O objetivo desse estudo, ainda em andamento, é determinar se indivíduos com autismo grave, como John, possuem um perfil de metilação diferente do encontrado nas outras pessoas. Em caso afirmativo, isso poderia explicar por que ele acabou se tornando tão diferente do irmão. Apesar de partilharem o mesmo teclado, seus corpos estão tocando melodias distintas.
Essa é uma nova e promissora abordagem, comenta Arturas Petronis, o responsável pelo laboratório de epigenética do Centro de Dependência e Saúde Mental de Toronto. Há algum tempo os pesquisadores sabem que transtornos complexos, como o autismo, são herdáveis. No entanto, um exame exaustivo das próprias sequências de DNA não mostrou por que motivo gêmeos como Sam e John apresentam divergência tão acentuada de comportamento. “Após 30 anos de estudos genéticos moleculares, conseguimos explicar apenas 2% ou 3% da predisposição herdada no caso de transtornos psiquiátricos”, diz ele. O restante continua sendo um mistério.
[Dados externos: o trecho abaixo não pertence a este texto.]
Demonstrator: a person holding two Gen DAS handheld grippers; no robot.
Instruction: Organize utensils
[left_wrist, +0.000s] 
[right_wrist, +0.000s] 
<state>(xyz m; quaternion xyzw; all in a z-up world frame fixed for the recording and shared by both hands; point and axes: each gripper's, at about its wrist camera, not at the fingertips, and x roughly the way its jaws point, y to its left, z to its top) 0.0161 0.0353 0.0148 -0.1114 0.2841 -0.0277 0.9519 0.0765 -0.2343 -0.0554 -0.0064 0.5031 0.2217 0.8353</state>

Apenas agora os cientistas começam a entender de que modo os processos epigenéticos se relacionam com transtornos complexos como o autismo. A boa notícia é que alguns desses processos, ao contrário das nossas sequências de DNA, podem ser alterados. Os genes transformados pela metilação, por exemplo, podem às vezes ser reativados com relativa facilidade. E, embora isso talvez ainda não ocorra no futuro próximo, a esperança é de que um dia os equívocos epigenéticos possam ser consertados de modo tão simples quanto a afinação de um piano.

Escrito a lápis e a caneta

Na Festa dos Gêmeos, Danielle Reed está a postos diante de uma barraca de pesquisa com uma prancheta, solicitando aos gêmeos que participem de seu estudo de bebidas alcoólicas. Não faltam candidatos e ela vai inscrevendo um par após outro. Formada em genética, Danielle já trabalhou com muitos gêmeos ao longo dos anos e tem uma ideia precisa do quanto aprendemos com as pesquisas dos gêmeos. “É bastante evidente, quando levamos em conta os gêmeos, que grande parte do que partilham é inata”, diz ela. “Muitas coisas a respeito deles são as mesmas, e são inalteráveis. Mas também é óbvio, quando se passa a conhecê-los melhor, que há neles coisas diferentes. Para mim, os processos epigenéticos estão na origem de muitas dessas diferenças.”
Danielle atribui à pesquisa realizada por Bouchard o atual recrudescimento de estudos de gêmeos. “Foi ele quem desbravou o caminho”, diz ela. “Esquecemos de que, há 50 anos, era comum considerar o alcoolismo e as doenças cardíacas como ocasionados pelo modo de vida. A esquizofrenia era tida como resultado de uma criação problemática. Os estudos com os gêmeos nos permitiram refletir melhor o que de fato é inato e o que é provocado pela experiência da pessoa.”